The measures announced last year were well-intentioned. The dipsticks mentioned above showed that some of them did work reasonably well in certain pockets, while some others had a lukewarm effect on the MSME sector. In summary, there are two takeaways that should be kept in mind for the second wave. First, there are several fundamental roadblocks in the way our MSMEs work. Despite several well-intentioned announcements, the fact remains that there are a disproportionate number of compliance and regulatory burdens every MSME faces compared to larger businesses. The government needs to completely shift its mindset to a facilitator from a regulator.

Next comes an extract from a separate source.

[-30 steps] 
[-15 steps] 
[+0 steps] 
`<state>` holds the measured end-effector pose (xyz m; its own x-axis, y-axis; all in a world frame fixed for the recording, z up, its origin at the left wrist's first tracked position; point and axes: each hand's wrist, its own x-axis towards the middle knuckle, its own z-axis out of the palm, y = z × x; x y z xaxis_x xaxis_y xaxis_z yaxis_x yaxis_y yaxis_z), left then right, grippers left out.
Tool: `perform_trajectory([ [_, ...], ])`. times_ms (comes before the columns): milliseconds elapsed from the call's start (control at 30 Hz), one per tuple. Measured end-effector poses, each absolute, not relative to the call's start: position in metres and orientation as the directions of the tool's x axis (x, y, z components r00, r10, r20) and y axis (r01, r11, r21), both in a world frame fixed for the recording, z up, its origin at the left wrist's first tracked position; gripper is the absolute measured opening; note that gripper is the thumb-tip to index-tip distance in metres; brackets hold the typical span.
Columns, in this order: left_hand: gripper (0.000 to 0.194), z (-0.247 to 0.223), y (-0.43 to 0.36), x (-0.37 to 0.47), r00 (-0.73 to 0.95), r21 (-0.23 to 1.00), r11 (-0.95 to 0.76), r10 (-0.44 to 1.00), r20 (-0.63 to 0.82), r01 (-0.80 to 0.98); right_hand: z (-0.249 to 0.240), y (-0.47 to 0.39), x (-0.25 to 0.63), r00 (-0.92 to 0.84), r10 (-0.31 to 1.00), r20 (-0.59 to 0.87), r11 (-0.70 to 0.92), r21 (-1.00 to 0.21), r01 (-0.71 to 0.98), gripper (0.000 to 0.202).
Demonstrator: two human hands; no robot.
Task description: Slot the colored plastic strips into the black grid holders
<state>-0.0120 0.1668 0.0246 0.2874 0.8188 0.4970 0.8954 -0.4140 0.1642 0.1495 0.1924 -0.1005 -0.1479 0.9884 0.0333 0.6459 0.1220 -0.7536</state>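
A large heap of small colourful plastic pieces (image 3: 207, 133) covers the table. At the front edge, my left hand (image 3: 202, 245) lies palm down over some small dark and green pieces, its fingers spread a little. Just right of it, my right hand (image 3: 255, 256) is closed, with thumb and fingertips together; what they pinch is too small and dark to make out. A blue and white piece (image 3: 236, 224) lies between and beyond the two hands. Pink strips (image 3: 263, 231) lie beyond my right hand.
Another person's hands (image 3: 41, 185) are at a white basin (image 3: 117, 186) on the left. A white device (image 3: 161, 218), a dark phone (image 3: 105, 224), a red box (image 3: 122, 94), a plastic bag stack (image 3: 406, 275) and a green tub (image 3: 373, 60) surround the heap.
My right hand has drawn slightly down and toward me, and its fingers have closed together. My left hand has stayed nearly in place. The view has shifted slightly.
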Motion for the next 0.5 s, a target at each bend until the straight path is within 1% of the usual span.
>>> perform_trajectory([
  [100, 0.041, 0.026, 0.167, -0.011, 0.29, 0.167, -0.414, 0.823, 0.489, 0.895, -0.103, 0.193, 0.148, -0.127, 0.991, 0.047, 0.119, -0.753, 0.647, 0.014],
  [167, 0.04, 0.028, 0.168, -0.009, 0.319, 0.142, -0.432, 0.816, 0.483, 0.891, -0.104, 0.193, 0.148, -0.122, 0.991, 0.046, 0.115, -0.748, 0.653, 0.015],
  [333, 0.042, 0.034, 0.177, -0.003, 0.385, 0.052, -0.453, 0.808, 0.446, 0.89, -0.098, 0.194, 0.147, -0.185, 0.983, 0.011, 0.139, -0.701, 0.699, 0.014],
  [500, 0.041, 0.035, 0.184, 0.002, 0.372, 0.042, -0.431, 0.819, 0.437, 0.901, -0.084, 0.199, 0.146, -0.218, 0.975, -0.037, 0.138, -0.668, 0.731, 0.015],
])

Second, financial and regulatory sops, while helpful, do not close the loop for MSMEs. More structural changes which help recharge the demand side and improve MSME operational efficiencies through technology and skilled labour would be the long-term strategy to reach the goal of raising MSME contribution to 50 per cent of India’s GDP.
Vishal Devanath is the Founder of Smergers. Views expressed are the author’s own.